EpiqVision Mini EF12: A portable projector aimed at streamers


EpiqVision Mini EF12 uses Android TV & Chromecast

Epson just announced a new portable projector called the EpiqVision Mini EF12 Smart Streaming Laser Projector.

The picture resolution is Full HD with HDR10 and HLG support. It’s running on Android TV software and has a Chromecast built-in to the hardware. 

Android TV already powers a number of Smart TVs, the new Google Chromecast (with Google TV) and streaming devices such as NVIDIA Shield.

So the EpiqVision Mini EF12 will be able to tap into a number of streaming apps such as Hulu, HBO Max and YouTube TV. (My favorite apps on Android TV are less mainstream — such as Pluto TV, Plex and The Criterion Channel.)

Projectors companies have been making a pivot into the streaming TV market — even before the onset of COVID-19 and the shuttering of movie theaters.
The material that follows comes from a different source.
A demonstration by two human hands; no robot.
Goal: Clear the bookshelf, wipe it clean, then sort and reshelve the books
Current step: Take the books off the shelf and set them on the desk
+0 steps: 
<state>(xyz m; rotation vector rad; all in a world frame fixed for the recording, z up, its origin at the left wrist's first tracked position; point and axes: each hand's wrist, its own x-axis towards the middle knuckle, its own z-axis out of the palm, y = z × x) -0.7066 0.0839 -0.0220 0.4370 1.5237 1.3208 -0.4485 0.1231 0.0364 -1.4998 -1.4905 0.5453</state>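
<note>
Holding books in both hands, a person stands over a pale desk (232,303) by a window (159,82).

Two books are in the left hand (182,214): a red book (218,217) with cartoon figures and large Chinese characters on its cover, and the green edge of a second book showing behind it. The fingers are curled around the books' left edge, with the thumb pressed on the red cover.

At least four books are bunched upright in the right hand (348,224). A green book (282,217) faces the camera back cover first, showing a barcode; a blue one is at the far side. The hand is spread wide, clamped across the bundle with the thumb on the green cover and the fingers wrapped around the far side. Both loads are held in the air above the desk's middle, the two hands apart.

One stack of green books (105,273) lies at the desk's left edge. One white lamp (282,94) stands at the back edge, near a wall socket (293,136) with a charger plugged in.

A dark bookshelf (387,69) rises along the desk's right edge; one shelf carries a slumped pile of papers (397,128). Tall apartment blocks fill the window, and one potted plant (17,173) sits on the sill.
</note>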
Anker’s Nebula line of mini projectors were among the first to tap Android TV software last year with the Nebula Capsule II. 

The remote control for the Mini EF12 includes voice search with Google Assistant to help you track down things to watch. The box-shaped projector delivers up to a 150 inch screen on a wall or projector screen. 

I haven’t tested this projector, so I can’t say what kind of picture it will deliver in light and dark settings. Epson says the projector has color brightness and white brightness of 1,000 lumens.

The projector also functions as a standalone Bluetooth speaker designed by Yamaha especially for the EpiqVision Mini EF12. The 5W speaker system delivers audio that “rivals soundbars,” according to Epson.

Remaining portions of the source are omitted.